§ **What you will do**:
Report back every line of the entries that contains "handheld", exactly as written.

===== Listed records

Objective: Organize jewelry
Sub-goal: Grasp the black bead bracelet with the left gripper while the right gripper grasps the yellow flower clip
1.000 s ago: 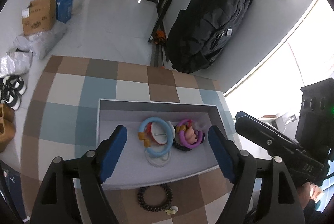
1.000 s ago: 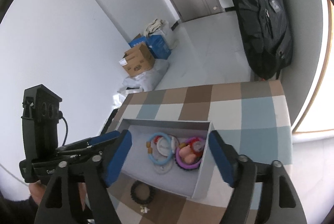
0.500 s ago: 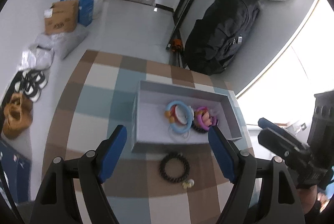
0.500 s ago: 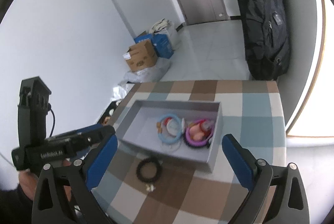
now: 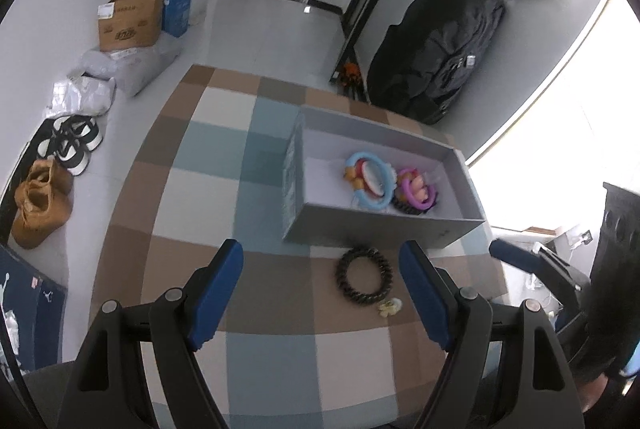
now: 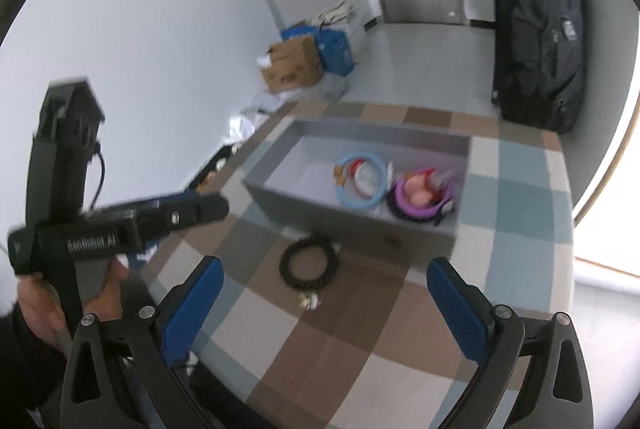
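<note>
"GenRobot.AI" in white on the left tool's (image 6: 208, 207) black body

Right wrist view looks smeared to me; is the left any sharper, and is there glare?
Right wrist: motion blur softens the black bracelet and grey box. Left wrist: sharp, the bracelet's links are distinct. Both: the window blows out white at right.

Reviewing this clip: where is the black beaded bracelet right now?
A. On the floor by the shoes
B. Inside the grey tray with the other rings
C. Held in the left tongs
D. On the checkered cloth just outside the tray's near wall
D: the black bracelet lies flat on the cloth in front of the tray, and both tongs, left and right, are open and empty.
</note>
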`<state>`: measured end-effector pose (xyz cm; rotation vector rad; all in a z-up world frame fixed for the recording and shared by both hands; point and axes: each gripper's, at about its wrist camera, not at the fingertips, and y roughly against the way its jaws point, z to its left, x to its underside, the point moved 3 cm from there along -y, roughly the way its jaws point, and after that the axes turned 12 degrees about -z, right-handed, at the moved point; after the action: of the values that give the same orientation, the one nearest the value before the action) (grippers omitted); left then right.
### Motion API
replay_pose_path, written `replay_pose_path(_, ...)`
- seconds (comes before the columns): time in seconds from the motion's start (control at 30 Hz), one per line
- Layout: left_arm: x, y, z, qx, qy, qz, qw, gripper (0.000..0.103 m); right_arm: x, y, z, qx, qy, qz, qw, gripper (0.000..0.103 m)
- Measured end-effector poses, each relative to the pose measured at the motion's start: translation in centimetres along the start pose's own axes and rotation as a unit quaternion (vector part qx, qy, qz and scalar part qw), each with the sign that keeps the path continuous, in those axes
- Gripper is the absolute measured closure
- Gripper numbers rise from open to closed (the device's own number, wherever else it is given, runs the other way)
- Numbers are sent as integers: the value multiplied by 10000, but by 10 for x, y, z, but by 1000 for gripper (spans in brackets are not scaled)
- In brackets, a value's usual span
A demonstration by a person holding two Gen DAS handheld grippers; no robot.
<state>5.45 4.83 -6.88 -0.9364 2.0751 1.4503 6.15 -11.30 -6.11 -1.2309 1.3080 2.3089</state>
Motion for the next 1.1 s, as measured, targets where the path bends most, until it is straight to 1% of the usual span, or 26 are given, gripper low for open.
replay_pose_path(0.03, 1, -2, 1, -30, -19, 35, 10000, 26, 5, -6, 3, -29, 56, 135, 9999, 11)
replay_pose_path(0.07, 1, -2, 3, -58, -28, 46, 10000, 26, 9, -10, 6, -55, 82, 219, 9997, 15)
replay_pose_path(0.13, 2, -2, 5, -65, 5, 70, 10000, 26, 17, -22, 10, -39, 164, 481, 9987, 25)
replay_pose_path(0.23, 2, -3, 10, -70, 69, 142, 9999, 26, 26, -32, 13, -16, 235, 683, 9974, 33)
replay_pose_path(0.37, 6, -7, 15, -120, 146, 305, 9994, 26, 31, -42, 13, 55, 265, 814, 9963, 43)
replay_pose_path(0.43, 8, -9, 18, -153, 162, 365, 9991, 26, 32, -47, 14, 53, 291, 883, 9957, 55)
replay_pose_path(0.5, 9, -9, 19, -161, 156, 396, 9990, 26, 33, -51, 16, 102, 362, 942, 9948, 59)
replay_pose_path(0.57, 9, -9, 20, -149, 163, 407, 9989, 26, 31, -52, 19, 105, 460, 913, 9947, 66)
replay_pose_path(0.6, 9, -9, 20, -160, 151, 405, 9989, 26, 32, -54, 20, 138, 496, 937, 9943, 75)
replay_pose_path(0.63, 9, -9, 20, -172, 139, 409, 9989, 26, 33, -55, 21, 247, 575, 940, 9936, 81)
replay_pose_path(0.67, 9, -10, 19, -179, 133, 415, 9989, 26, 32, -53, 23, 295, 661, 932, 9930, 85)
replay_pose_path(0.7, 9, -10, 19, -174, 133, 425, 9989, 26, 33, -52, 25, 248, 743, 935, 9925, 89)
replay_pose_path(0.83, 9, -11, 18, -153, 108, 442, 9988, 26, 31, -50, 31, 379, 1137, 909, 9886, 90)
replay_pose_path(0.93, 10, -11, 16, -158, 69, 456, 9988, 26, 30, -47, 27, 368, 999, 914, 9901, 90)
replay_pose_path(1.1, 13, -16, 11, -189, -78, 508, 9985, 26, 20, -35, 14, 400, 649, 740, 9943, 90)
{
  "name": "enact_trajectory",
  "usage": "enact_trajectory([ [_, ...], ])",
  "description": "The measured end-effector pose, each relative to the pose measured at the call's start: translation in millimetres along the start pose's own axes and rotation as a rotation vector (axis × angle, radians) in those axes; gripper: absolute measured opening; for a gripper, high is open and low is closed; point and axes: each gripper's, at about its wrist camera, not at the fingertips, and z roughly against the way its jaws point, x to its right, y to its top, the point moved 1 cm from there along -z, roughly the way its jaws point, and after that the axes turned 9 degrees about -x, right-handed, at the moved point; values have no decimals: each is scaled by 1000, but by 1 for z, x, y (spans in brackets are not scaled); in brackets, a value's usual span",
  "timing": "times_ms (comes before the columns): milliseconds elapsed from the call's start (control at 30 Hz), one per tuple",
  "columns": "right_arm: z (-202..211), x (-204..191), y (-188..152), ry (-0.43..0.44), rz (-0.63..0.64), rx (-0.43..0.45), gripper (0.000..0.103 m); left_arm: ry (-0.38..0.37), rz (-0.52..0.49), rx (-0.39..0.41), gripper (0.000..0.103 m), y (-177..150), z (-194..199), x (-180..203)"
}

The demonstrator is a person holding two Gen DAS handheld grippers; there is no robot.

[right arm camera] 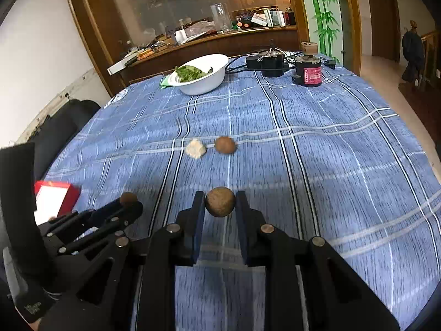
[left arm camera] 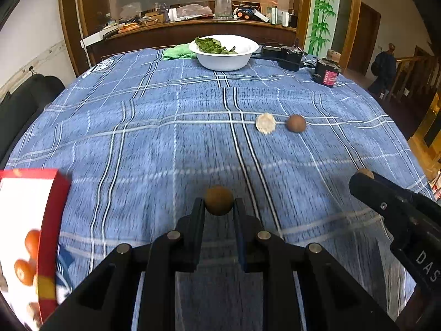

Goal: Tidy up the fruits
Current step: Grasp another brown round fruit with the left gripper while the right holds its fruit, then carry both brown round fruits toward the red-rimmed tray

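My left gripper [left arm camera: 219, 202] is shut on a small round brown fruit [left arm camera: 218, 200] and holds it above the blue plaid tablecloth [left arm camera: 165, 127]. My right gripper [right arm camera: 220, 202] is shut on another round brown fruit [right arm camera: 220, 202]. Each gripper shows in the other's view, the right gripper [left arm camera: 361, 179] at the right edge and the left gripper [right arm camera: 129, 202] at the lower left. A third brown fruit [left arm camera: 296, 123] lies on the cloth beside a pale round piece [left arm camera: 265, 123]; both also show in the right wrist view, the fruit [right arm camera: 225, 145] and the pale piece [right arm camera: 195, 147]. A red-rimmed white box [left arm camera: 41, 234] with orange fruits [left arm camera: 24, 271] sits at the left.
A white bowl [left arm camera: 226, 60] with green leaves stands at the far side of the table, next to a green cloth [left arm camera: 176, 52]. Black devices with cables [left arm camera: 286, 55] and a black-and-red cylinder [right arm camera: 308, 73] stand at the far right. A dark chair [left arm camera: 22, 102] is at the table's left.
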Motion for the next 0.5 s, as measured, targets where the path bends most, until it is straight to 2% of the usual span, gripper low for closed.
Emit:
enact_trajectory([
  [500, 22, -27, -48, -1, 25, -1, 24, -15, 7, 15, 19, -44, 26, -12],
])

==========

§ **Answer**:
A demonstration by a person holding two Gen DAS handheld grippers; no robot.
The demonstrator is a person holding two Gen DAS handheld grippers; there is no robot.

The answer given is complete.